Search code examples
rxmlkml

Extract specific data from a KML attribute table using R


I am automating a process to download and extract data from a KML from the internet. The values I am trying to extract are in a large string and I cannot figure out how to get the single needed values out.
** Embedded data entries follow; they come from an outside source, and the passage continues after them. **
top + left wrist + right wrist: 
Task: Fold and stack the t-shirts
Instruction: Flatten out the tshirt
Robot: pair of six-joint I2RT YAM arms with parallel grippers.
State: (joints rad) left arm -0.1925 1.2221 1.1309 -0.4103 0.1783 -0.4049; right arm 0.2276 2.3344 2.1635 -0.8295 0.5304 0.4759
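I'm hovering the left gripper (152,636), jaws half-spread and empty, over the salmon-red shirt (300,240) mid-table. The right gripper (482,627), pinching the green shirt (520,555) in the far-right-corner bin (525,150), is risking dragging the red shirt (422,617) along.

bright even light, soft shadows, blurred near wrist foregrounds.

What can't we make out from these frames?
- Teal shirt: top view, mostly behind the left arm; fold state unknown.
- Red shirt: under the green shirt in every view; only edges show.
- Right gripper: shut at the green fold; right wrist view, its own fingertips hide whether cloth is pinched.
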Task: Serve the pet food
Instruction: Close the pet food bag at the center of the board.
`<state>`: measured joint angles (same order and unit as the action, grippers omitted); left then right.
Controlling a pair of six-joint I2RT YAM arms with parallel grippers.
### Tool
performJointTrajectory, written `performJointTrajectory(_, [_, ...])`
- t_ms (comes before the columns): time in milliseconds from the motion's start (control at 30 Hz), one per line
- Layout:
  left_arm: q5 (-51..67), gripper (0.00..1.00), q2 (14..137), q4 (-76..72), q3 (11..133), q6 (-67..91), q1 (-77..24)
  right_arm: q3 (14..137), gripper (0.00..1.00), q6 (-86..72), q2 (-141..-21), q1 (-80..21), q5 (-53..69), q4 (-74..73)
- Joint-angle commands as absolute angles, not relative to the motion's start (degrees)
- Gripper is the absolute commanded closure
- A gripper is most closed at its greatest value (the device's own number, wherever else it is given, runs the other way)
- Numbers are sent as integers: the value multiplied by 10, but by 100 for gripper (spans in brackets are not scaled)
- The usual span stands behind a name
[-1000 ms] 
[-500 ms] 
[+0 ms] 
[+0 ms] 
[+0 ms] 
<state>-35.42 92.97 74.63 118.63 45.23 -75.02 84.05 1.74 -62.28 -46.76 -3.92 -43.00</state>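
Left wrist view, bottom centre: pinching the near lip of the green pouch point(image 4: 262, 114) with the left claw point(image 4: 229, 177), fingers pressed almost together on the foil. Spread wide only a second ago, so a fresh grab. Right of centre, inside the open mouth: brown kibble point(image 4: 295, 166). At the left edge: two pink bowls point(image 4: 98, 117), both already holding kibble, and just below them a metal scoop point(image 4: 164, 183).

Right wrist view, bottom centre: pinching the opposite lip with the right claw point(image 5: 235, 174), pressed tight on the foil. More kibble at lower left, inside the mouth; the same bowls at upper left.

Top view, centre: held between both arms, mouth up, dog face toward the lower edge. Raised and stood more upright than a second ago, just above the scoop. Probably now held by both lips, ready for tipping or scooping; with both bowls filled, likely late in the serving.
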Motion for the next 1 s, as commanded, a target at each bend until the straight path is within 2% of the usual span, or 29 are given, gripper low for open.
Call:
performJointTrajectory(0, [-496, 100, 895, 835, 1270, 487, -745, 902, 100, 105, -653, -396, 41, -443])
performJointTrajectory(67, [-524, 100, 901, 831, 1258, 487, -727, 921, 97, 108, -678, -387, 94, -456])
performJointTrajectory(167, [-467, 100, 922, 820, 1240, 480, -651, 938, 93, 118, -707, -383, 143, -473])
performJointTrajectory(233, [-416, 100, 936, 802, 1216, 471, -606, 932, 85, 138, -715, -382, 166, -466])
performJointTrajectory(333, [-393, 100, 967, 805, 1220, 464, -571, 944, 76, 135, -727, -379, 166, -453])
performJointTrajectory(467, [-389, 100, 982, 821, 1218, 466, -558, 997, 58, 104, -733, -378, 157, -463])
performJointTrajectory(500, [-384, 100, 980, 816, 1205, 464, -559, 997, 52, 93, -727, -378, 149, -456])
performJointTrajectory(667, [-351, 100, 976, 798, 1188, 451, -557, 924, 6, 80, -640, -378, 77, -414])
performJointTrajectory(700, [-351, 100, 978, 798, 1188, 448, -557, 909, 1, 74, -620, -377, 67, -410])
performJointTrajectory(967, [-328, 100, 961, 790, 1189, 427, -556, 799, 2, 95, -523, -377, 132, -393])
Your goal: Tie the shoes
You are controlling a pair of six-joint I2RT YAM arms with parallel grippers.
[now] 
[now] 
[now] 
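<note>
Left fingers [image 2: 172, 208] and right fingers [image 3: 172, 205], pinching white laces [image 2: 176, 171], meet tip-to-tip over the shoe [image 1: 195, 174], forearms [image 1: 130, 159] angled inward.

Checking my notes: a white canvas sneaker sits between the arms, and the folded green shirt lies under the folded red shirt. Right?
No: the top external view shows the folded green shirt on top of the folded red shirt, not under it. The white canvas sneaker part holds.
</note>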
basins <- c('CARSON - CRSN CITY L (STWN2LLF)',
            'CARSON - CRSN CITY L (STWN2LUF)',
            'EF CARSON - GRDNVL L (GRDN2LLF)',
            'EF CARSON - GRDNVL L (GRDN2LUF)',
            'EF CARSON-MRKLEEVLLE (CEMC1HLF)',
            'EF CARSON-MRKLEEVLLE (CEMC1HUF)',
            'WF CARSON - WOODFRDS (WOOC1HOF)')

date <- c('Mar_04_2023')
url_upper <- paste('https://www.cnrfc.noaa.gov/archive/sweBasins/SWEbasinsVal_', date, ".kml", sep = "")
kml_upper <- st_read(url_upper)
kml_upper <- subset(kml_upper, kml_upper$Name %in% basins)
kml_upper$geometry <- NULL
head(kml_upper,3)

The data looks like this:
enter image description here

I need to extract out the 43.81 in, which comes after the "...Simulated Basin Snow Water Equivalent for Mar 04, 2023". I am not able to add the specific text, because SO recognizes it as formatting.

What is the best way to extract the data?


Solution

  • It looks like the information you are requesting is stored as a HTML table inside the xml/xml code. I am sure there is a way for sf to extract out the information.
    This is not that way. I am extracting the HTML out of the XML using the xml2 library. Then I am convert the text into HTML with rvest to extract the table out into a usable form.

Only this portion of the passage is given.